2 kilomètres à pied, ça use...

... ça use la bêtise.

Mardi matin, je me rends à pied à la clinique proche de mon domicile. En chemin, je dépose Tétouille au centre de loisirs, puis emprunte la voie des Viennes aménagée pour les promeneurs et cyclistes.

J'arrive à l'heure pour la consultation avec l'orthopédiste. A 10h, c'est complet dans la salle d'attente. Etant un modèle de patience, je laisse midi se profiler quand une aide-soigante me demande de m'allonger dans un des deux bureaux de consultation.

L'orthopédiste m'expose sa position. Soit je reviens au bloc opératoire pour une ablation totale de l'ongle incarné, soit il l'enlève sur le champ avec possibilité de repousse. Je prends le second choix car je n'aime pas attendre sans résultat. A peine 10 minutes après anesthésie locale, l'ongle saute comme une coquille d'huître.

La situation bascule brutalement dans l'absurde. Je questionne le médecin pendant qu'il pose le pansement:

"Pouvez-vous me signer un bon de transport pour rentrer chez moi en VSL?
- Vous habitez loin?
- Environ 2 kms. Je suis venue à pied.
- Ben non."

"Combien de jours suis-je arrêtée?
- Vous faites quoi comme métier?
- Informaticienne (réponse standard).
- Ben non."

"Au revoir, madame." Je chausse ma poupée avec le sabot rose droit. "Ressaisis-toi, vite!" Je demande à nouveau un bon de transport et un arrêt de travail à l'aide-soignante, insistant sur le fait que je suis à pied, qu'habituellement je conduis ma voiture pour déposer et chercher Tétouille à l'école, pour me rendre au boulot, pour faire les courses, etc.
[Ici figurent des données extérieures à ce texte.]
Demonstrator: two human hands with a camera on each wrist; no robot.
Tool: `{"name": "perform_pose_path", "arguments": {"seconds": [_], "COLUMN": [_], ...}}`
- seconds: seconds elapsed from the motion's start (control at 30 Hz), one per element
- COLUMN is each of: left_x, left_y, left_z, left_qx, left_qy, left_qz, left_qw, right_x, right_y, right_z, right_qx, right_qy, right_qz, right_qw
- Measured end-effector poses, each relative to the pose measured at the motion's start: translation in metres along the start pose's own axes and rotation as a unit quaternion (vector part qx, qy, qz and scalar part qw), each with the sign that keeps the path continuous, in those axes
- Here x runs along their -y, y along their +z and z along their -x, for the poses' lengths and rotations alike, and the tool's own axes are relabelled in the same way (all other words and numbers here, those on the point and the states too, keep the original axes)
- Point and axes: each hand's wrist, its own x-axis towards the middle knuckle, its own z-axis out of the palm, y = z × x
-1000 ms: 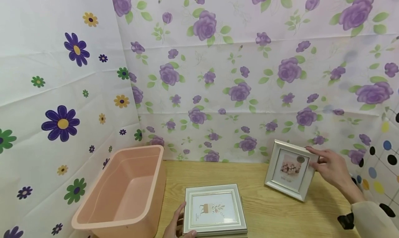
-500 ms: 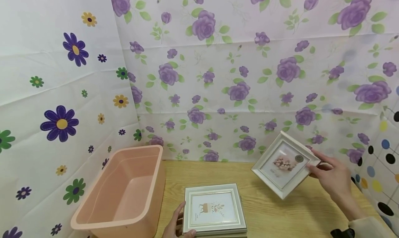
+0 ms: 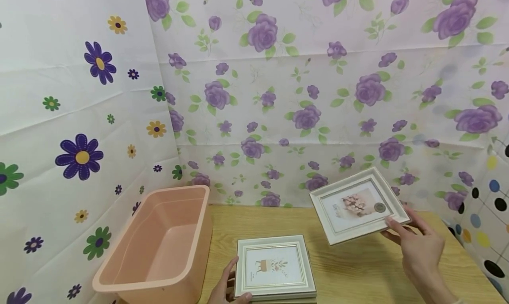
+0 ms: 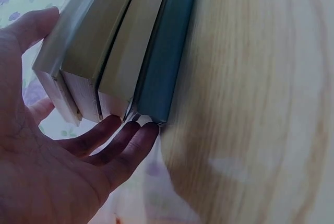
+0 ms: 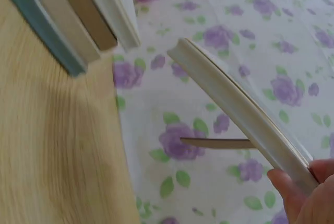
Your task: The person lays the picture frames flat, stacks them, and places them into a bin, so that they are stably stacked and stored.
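A white picture frame (image 3: 362, 204) with a pink blossom print and a round dark sticker is tilted in the air above the table's right side. My right hand (image 3: 423, 246) grips its lower right corner, thumb on the front. In the right wrist view the frame (image 5: 235, 106) appears edge-on, its thin back stand (image 5: 219, 143) sticking out. Another white frame (image 3: 274, 268), with an animal-and-plant print, tops a stack near the front. My left hand (image 3: 228, 286) holds the stack's left side; in the left wrist view its fingers touch the layers, including a teal one (image 4: 166, 57).
A pink plastic basin (image 3: 199, 233) stands left of the stack. The wooden table (image 3: 262, 220) meets a curtain with purple roses (image 3: 306, 118) at the back. Patterned sheets hang on the left (image 3: 81, 158) and right (image 3: 483, 207).
My right hand has raised the blossom picture frame off the table and swung it leftward, turning it from upright to nearly sideways. The left hand and the stack stay put.
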Motion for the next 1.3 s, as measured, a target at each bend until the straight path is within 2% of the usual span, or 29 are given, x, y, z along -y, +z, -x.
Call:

Grâce à son intervention, je quitte la clinique avec formulaires et ordonnance. Non, je n'ai pas vu l'aide-soignante émettre un diagnostic sur deux radios d'un patient, je n'ai pas entendu le spécialiste déclarer que la contre-visite entrant dans le protocole n'était pas utile dans mon cas, je ne les ai pas écoutés égrenner leurs misères de bureau, tout étonnés qu'il y ait encore une quinzaine de patients à recevoir.

Je salue le professionnalisme de

  • mon médecin généraliste qui a contacté la pharmacienne pour lui demander de compléter l'ordonnance du spécialiste.
  • ma pharmacienne qui a livré les médicaments à domicile le soir après sa journée, malgré une crève d'enfer.
  • l'infirmière qui jamais ne se présentera sans la prescription d'actes que l'orthopédiste n'a pas rédigée, car naturellement je sais changer un pansement.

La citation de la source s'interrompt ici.